# Steampunk Trio



## GoodTurns (Aug 20, 2011)

I built and cast my first batch of watch part pens this week...I have always used Bruce or Gary's (and will continue to...well worth the money), but wanted to try making my own.  Didn't want to even try to copy their work so tried a couple new (at least to me) ideas.

I have only seen BLACK backgrounds (paint or fiber).... I used an "antique bronze" spray for my tubes and am very happy with the results.  The paint has a gold flake in it that really goes well with the steampunk theme...not as "clean" of a look....I like it.

Also tried a "minimalist" approach....just a pair of hands!  It has already found a new home so i will be making more!

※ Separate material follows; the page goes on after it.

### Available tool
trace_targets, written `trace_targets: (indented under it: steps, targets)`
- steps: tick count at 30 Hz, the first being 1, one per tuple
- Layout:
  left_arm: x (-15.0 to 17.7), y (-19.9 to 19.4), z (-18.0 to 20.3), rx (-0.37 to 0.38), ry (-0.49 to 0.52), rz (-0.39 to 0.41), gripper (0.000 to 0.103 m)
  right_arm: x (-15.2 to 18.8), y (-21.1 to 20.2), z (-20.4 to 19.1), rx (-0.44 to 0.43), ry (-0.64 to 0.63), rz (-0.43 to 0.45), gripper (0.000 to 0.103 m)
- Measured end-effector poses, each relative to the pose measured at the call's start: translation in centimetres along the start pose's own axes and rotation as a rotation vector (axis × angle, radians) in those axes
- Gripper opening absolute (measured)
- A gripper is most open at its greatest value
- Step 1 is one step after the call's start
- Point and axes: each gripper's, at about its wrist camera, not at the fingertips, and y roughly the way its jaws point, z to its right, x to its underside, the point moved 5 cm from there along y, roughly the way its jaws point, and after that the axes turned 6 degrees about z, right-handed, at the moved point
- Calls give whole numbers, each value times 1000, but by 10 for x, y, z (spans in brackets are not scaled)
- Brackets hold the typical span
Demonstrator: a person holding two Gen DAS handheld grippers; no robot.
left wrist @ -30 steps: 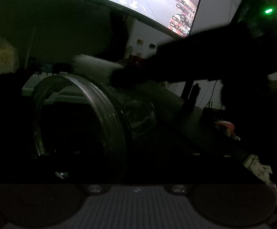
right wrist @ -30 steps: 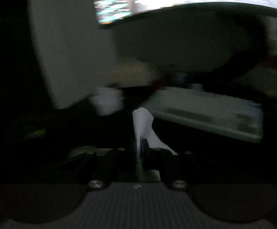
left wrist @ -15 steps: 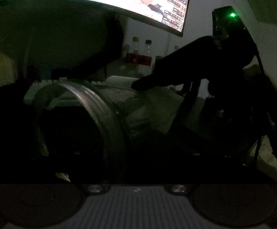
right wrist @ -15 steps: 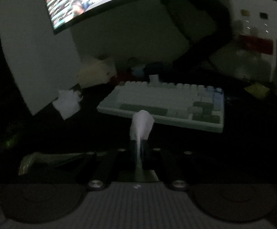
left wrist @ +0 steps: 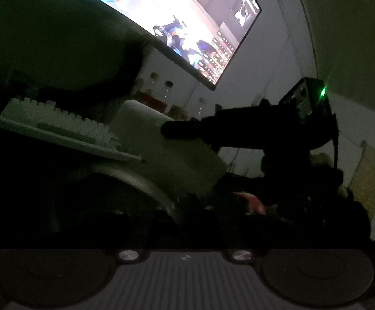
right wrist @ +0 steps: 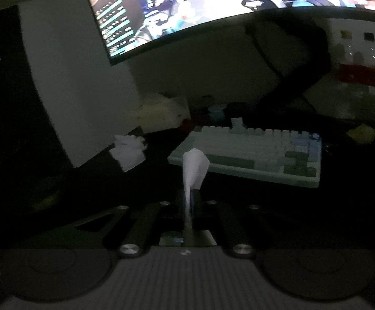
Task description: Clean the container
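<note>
Lit curved monitor [right wrist: 213, 7] above white keyboard [right wrist: 252, 155] on dark surface [right wrist: 342, 206]; crumpled tissue [right wrist: 129, 152] left of keyboard, bottles [left wrist: 161, 90] behind.

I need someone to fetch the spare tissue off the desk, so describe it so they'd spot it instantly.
Start at the big lit monitor; below it lies the white keyboard. Left of the keyboard, on the dark desk, lies a crumpled white tissue wad, unlike the tissue pinched in the right gripper.

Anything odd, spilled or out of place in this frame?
A crumpled white tissue lies loose on the dark desk left of the keyboard. The scene is too dim to judge the container. Nothing looks spilled.
</note>
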Motion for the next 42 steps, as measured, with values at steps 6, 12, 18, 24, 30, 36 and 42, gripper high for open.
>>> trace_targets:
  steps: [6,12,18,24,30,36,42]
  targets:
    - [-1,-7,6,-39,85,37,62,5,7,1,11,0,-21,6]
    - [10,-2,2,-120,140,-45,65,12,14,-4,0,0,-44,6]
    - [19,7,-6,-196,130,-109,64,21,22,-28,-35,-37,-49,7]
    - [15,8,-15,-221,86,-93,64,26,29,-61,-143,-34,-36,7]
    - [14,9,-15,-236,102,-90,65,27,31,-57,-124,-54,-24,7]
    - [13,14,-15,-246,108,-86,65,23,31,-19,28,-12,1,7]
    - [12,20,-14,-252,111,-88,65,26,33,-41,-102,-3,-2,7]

I learned a lot making these, should be able to make an improvement or two in the next go round, but overall, very happy with the results.

comments/suggestions appreciated!
Jon


----------



## MSGMP (Aug 20, 2011)

Very nice on all three. I do like the hands but think the third is my favorite. Great job.


----------



## lorbay (Aug 20, 2011)

Nice job Jon. All most as nice as my pith pen.LOL

Lin.


----------



## firewhatfire (Aug 20, 2011)

What kind of paint are you using on the tubes.  Got something like that in my sights just gotta get the first step down.  

I like em.


----------



## GoodTurns (Aug 20, 2011)

firewhatfire said:


> What kind of paint are you using on the tubes.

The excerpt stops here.